● **Assigned task**:
Could the data below be retyped exactly, without its pictures?
————
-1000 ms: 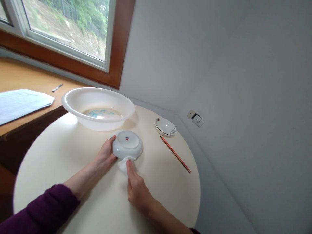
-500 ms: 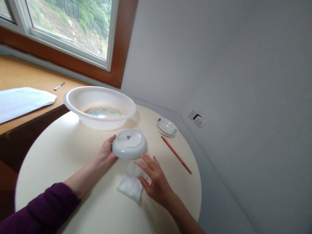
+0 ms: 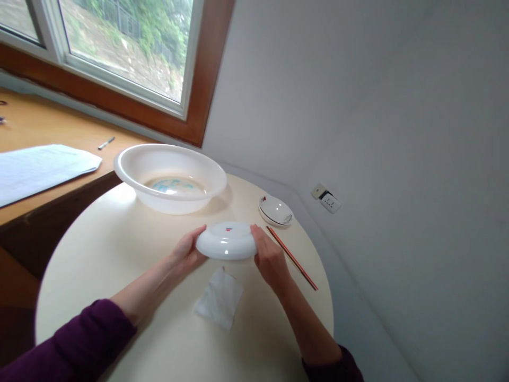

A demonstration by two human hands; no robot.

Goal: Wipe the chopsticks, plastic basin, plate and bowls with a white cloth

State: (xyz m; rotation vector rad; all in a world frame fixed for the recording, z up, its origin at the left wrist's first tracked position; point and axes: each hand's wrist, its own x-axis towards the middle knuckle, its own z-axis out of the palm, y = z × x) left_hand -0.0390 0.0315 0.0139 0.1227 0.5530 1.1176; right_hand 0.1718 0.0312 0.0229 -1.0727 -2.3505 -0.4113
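The right hand [image 3: 270,258] is moved off the tissue [image 3: 218,298]. The upturned dish [image 3: 226,242] is clasped between it and the left hand [image 3: 190,254].

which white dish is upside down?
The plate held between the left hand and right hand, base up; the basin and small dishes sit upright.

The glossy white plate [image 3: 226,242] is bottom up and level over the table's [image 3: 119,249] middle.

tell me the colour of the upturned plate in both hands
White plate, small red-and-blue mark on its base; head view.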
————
● **Expected answer**:
-1000 ms: 
-500 ms: 
+0 ms: 

A demonstration by two human hands; no robot.

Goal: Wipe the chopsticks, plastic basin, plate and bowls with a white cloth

State: (xyz m; rotation vector rad; all in a world frame fixed for the recording, z up, its origin at the left wrist's first tracked position; point and axes: each hand's wrist, its own x-axis towards the middle knuckle, its own z-axis out of the palm, y = z × x) left_hand -0.0390 0.0315 0.0139 0.1227 0.5530 1.1176; right_hand 0.1718 0.0312 0.0229 -1.0727 -2.3505 -0.4113
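The right hand [image 3: 270,258] is moved off the tissue [image 3: 218,298]. The upturned dish [image 3: 226,242] is clasped between it and the left hand [image 3: 190,254].

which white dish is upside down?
The plate held between the left hand and right hand, base up; the basin and small dishes sit upright.

The glossy white plate [image 3: 226,242] is bottom up and level over the table's [image 3: 119,249] middle.

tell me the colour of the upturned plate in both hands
White plate, small red-and-blue mark on its base; head view.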

The answer contains nothing more.